• Directions
Transcribe all the entries that follow, leaving nothing out.

• Data to process
*** Begin section ***
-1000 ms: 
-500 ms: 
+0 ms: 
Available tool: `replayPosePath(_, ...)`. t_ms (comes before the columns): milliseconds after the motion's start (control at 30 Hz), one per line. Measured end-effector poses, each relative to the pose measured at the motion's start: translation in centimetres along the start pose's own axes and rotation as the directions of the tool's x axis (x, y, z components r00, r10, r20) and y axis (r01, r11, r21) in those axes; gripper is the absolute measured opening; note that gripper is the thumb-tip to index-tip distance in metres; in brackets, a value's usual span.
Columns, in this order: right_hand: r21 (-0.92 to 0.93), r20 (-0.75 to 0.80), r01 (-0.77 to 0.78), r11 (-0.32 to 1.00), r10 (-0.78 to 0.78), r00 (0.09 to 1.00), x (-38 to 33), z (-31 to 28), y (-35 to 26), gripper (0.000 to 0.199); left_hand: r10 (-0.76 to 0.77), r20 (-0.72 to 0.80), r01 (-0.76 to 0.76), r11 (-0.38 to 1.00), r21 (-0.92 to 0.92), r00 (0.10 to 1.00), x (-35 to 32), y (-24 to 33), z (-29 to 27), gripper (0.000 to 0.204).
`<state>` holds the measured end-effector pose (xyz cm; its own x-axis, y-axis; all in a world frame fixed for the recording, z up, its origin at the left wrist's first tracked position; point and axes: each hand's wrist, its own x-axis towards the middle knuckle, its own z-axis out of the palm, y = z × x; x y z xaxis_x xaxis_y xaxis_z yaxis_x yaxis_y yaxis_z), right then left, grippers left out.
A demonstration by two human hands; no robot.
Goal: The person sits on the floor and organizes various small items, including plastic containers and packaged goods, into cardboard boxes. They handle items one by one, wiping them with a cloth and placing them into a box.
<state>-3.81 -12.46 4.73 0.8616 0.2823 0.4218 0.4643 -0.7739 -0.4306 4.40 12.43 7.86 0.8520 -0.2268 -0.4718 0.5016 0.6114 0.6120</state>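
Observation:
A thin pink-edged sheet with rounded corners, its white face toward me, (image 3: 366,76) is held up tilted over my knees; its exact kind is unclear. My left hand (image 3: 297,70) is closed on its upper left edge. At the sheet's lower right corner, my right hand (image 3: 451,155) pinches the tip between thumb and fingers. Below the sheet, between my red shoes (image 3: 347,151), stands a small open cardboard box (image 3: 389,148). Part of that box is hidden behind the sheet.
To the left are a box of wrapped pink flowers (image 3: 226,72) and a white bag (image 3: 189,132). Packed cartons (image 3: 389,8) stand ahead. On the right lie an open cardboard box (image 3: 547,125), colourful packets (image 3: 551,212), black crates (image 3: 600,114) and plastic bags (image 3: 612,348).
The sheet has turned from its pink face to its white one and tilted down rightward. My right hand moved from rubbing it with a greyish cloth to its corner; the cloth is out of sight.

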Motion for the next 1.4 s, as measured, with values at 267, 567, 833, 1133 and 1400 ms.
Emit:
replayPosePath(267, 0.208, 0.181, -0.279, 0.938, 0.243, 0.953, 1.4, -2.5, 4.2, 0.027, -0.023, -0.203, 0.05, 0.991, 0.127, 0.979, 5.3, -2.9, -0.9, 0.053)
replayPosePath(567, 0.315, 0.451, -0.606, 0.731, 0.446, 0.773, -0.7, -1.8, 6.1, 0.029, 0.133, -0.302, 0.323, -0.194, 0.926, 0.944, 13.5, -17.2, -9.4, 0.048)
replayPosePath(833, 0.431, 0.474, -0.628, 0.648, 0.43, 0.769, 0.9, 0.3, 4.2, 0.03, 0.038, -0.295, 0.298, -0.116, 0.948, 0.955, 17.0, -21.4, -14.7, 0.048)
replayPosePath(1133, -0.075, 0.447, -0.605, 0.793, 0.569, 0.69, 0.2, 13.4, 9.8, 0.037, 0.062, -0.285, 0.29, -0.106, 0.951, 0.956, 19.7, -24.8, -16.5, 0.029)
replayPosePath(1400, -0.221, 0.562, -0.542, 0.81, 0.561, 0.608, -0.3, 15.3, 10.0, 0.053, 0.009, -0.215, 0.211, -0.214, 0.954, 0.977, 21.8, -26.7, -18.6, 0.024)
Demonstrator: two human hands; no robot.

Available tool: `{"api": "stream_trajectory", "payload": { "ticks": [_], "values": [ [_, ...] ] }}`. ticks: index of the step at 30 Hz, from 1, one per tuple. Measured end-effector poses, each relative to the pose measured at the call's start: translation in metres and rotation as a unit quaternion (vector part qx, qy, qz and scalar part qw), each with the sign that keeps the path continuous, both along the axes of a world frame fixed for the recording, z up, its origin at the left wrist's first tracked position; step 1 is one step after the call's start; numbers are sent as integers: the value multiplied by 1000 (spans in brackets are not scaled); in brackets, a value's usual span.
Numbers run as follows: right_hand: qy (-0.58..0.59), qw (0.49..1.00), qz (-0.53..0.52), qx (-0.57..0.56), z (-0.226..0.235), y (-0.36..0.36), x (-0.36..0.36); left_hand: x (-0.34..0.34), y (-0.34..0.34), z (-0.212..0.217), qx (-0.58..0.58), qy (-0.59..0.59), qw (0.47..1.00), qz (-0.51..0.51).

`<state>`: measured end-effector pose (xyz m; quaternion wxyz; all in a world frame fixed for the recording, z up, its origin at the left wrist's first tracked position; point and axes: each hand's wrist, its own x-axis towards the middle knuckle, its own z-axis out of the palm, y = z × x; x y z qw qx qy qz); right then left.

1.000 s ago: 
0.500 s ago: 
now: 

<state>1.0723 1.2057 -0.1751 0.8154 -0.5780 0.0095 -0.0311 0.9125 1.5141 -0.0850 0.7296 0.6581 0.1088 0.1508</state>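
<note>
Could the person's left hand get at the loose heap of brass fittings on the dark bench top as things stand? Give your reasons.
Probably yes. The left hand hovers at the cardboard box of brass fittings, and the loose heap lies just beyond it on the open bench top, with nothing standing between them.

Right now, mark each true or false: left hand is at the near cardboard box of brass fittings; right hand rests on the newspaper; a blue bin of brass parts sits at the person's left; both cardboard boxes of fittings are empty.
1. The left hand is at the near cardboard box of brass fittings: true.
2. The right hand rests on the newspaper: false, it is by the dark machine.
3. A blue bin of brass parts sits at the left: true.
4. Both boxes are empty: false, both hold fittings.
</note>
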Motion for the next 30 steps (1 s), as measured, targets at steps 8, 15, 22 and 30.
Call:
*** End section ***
• Written answer
-1000 ms: 
-500 ms: 
+0 ms: 
Available tool: `replayPosePath(_, ...)`. t_ms (comes before the columns): milliseconds after the motion's start (control at 30 Hz), one per line. Measured end-effector poses, each relative to the pose measured at the motion's start: translation in centimetres along the start pose's own axes and rotation as the directions of the tool's x axis (x, y, z components r00, r10, r20) and y axis (r01, r11, r21) in those axes; gripper is the absolute measured opening; note that gripper is the thumb-tip to index-tip distance in metres; in brackets, a value's usual span.
Columns, in this order: right_hand: r21 (-0.92 to 0.93), r20 (-0.75 to 0.80), r01 (-0.77 to 0.78), r11 (-0.32 to 1.00), r10 (-0.78 to 0.78), r00 (0.09 to 1.00), x (-38 to 33), z (-31 to 28), y (-35 to 26), gripper (0.000 to 0.199); left_hand: r10 (-0.76 to 0.77), r20 (-0.72 to 0.80), r01 (-0.76 to 0.76), r11 (-0.38 to 1.00), r21 (-0.92 to 0.92), r00 (0.10 to 1.00), x (-35 to 32), y (-24 to 33), z (-29 to 27), gripper (0.000 to 0.204).
`<state>` holds the measured end-effector pose (xyz cm; its own x-axis, y-axis; all in a world frame fixed for the recording, z up, its origin at the left wrist's first tracked position; point and axes: each hand's wrist, its own x-axis towards the middle knuckle, its own z-axis out of the palm, y = z × x; x y z xaxis_x xaxis_y xaxis_z yaxis_x yaxis_y yaxis_z), right then left, grippers left out.
A demonstration by two human hands; no robot.
Goal: The person sits on the floor and organizes various small items, including plastic containers and packaged goods, into cardboard boxes. They handle items one by one, wiping them with a cloth and placing them into a box.
<state>-3.81 -12.46 4.73 0.8616 0.2823 0.4218 0.4643 -0.7739 -0.4306 4.40 12.43 7.86 0.8520 -0.2268 -0.4718 0.5016 0.6114 0.6120</state>
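Observation:
A thin pink-edged sheet with rounded corners, its white face toward me, (image 3: 366,76) is held up tilted over my knees; its exact kind is unclear. My left hand (image 3: 297,70) is closed on its upper left edge. At the sheet's lower right corner, my right hand (image 3: 451,155) pinches the tip between thumb and fingers. Below the sheet, between my red shoes (image 3: 347,151), stands a small open cardboard box (image 3: 389,148). Part of that box is hidden behind the sheet.
To the left are a box of wrapped pink flowers (image 3: 226,72) and a white bag (image 3: 189,132). Packed cartons (image 3: 389,8) stand ahead. On the right lie an open cardboard box (image 3: 547,125), colourful packets (image 3: 551,212), black crates (image 3: 600,114) and plastic bags (image 3: 612,348).
The sheet has turned from its pink face to its white one and tilted down rightward. My right hand moved from rubbing it with a greyish cloth to its corner; the cloth is out of sight.
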
Motion for the next 1.4 s, as measured, with values at 267, 567, 833, 1133 and 1400 ms.
Emit:
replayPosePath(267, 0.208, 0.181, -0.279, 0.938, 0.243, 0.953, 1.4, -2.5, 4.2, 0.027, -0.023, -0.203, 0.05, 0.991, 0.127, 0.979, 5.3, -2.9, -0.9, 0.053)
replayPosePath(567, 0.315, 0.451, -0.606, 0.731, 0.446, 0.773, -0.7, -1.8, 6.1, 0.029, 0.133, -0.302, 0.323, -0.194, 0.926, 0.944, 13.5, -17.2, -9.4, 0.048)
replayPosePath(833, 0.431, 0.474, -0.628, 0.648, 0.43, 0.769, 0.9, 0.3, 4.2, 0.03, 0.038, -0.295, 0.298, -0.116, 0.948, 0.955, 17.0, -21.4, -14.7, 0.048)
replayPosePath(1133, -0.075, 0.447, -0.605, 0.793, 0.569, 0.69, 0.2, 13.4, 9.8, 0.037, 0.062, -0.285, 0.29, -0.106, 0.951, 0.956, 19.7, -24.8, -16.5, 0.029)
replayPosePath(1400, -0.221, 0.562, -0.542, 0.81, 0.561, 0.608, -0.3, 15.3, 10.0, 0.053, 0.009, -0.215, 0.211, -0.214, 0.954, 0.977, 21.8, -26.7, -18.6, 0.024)
Demonstrator: two human hands; no robot.

Available tool: `{"api": "stream_trajectory", "payload": { "ticks": [_], "values": [ [_, ...] ] }}`. ticks: index of the step at 30 Hz, from 1, one per tuple. Measured end-effector poses, each relative to the pose measured at the call's start: translation in metres and rotation as a unit quaternion (vector part qx, qy, qz and scalar part qw), each with the sign that keeps the path continuous, both along the axes of a world frame fixed for the recording, z up, its origin at the left wrist's first tracked position; step 1 is one step after the call's start; numbers are sent as integers: the value multiplied by 1000 (spans in brackets are not scaled); in brackets, a value's usual span.
Numbers run as follows: right_hand: qy (-0.58..0.59), qw (0.49..1.00), qz (-0.53..0.52), qx (-0.57..0.56), z (-0.226..0.235), y (-0.36..0.36), x (-0.36..0.36); left_hand: x (-0.34..0.34), y (-0.34..0.34), z (-0.212..0.217), qx (-0.58..0.58), qy (-0.59..0.59), qw (0.47..1.00), qz (-0.51..0.51).

`<state>`: measured end-effector pose (xyz m; quaternion wxyz; all in a world frame fixed for the recording, z up, its origin at the left wrist's first tracked position; point and axes: each hand's wrist, its own x-axis towards the middle knuckle, its own z-axis out of the palm, y = z × x; x y z qw qx qy qz); right then left.

1.000 s ago: 
0.500 s ago: 
now: 

<state>1.0723 1.2057 -0.1751 0.8154 -0.5780 0.0095 -0.0311 0.9125 1.5141 -0.0850 0.7296 0.6581 0.1088 0.1508</state>
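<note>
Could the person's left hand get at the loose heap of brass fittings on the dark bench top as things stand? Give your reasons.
Probably yes. The left hand hovers at the cardboard box of brass fittings, and the loose heap lies just beyond it on the open bench top, with nothing standing between them.

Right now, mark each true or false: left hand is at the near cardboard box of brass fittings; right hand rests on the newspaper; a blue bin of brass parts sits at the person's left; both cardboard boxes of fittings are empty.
1. The left hand is at the near cardboard box of brass fittings: true.
2. The right hand rests on the newspaper: false, it is by the dark machine.
3. A blue bin of brass parts sits at the left: true.
4. Both boxes are empty: false, both hold fittings.
</note>
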Motion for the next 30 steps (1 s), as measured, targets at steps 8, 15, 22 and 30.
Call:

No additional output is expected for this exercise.